● TASK PROMPT: All the data must be output exactly as given.

● DATA SECTION:
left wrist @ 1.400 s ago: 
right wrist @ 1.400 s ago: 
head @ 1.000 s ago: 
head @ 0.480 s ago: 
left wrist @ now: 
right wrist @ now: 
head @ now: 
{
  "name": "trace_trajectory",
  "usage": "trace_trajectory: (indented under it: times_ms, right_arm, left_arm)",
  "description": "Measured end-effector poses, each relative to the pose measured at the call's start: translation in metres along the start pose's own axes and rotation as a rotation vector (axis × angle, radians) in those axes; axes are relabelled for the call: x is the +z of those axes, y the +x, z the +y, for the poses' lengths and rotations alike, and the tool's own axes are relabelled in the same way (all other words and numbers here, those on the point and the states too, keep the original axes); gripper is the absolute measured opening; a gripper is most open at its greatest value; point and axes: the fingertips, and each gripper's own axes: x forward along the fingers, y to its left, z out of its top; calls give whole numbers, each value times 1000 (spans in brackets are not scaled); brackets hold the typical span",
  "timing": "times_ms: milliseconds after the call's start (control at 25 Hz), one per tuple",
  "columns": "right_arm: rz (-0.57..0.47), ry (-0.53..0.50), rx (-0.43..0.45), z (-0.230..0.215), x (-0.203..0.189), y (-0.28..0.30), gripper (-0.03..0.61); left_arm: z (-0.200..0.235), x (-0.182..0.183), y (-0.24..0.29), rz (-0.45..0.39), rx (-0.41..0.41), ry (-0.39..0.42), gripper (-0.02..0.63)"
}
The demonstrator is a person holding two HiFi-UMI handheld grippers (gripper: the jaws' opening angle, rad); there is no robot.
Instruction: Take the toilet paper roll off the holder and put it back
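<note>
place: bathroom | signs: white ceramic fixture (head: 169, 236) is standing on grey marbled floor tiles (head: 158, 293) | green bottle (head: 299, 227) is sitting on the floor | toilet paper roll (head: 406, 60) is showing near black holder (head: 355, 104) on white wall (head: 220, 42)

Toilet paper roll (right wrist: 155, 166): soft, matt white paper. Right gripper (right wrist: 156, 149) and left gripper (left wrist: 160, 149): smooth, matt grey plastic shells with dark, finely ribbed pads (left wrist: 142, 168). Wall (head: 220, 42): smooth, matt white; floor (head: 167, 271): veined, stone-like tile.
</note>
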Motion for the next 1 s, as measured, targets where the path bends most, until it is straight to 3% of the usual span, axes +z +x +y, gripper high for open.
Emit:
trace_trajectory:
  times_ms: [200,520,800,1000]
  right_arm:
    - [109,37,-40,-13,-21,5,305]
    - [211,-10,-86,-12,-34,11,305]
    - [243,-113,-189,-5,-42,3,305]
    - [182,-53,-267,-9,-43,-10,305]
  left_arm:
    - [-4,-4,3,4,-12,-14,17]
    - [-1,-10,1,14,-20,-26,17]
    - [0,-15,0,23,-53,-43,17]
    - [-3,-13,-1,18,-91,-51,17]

● ANSWER SECTION:
left wrist @ 1.400 s ago: 
right wrist @ 1.400 s ago: 
head @ 1.000 s ago: 
head @ 0.480 s ago: 
left wrist @ now: 
right wrist @ now: 
head @ now: 
{
  "name": "trace_trajectory",
  "usage": "trace_trajectory: (indented under it: times_ms, right_arm, left_arm)",
  "description": "Measured end-effector poses, each relative to the pose measured at the call's start: translation in metres along the start pose's own axes and rotation as a rotation vector (axis × angle, radians) in those axes; axes are relabelled for the call: x is the +z of those axes, y the +x, z the +y, for the poses' lengths and rotations alike, and the tool's own axes are relabelled in the same way (all other words and numbers here, those on the point and the states too, keep the original axes); gripper is the absolute measured opening; a gripper is most open at its greatest value; point and axes: the fingertips, and each gripper's own axes: x forward along the fingers, y to its left, z out of its top; calls give whole numbers, each value times 1000 (spans in brackets are not scaled); brackets hold the typical span",
  "timing": "times_ms: milliseconds after the call's start (control at 25 Hz), one per tuple",
  "columns": "right_arm: rz (-0.57..0.47), ry (-0.53..0.50), rx (-0.43..0.45), z (-0.230..0.215), x (-0.203..0.189), y (-0.28..0.30), gripper (-0.03..0.61); left_arm: z (-0.200..0.235), x (-0.182..0.183), y (-0.24..0.29), rz (-0.45..0.39), rx (-0.41..0.41), ry (-0.39..0.42), gripper (-0.02..0.63)"
}
The demonstrator is a person holding two HiFi-UMI handheld grippers (gripper: the jaws' opening angle, rad); there is no robot.
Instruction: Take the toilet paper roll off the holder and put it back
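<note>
place: bathroom | signs: white ceramic fixture (head: 169, 236) is standing on grey marbled floor tiles (head: 158, 293) | green bottle (head: 299, 227) is sitting on the floor | toilet paper roll (head: 406, 60) is showing near black holder (head: 355, 104) on white wall (head: 220, 42)

Toilet paper roll (right wrist: 155, 166): soft, matt white paper. Right gripper (right wrist: 156, 149) and left gripper (left wrist: 160, 149): smooth, matt grey plastic shells with dark, finely ribbed pads (left wrist: 142, 168). Wall (head: 220, 42): smooth, matt white; floor (head: 167, 271): veined, stone-like tile.
</note>
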Motion for the next 1 s, as measured, targets where the path bends most, until it is straight to 3% of the usual span, axes +z +x +y, gripper high for open.
Emit:
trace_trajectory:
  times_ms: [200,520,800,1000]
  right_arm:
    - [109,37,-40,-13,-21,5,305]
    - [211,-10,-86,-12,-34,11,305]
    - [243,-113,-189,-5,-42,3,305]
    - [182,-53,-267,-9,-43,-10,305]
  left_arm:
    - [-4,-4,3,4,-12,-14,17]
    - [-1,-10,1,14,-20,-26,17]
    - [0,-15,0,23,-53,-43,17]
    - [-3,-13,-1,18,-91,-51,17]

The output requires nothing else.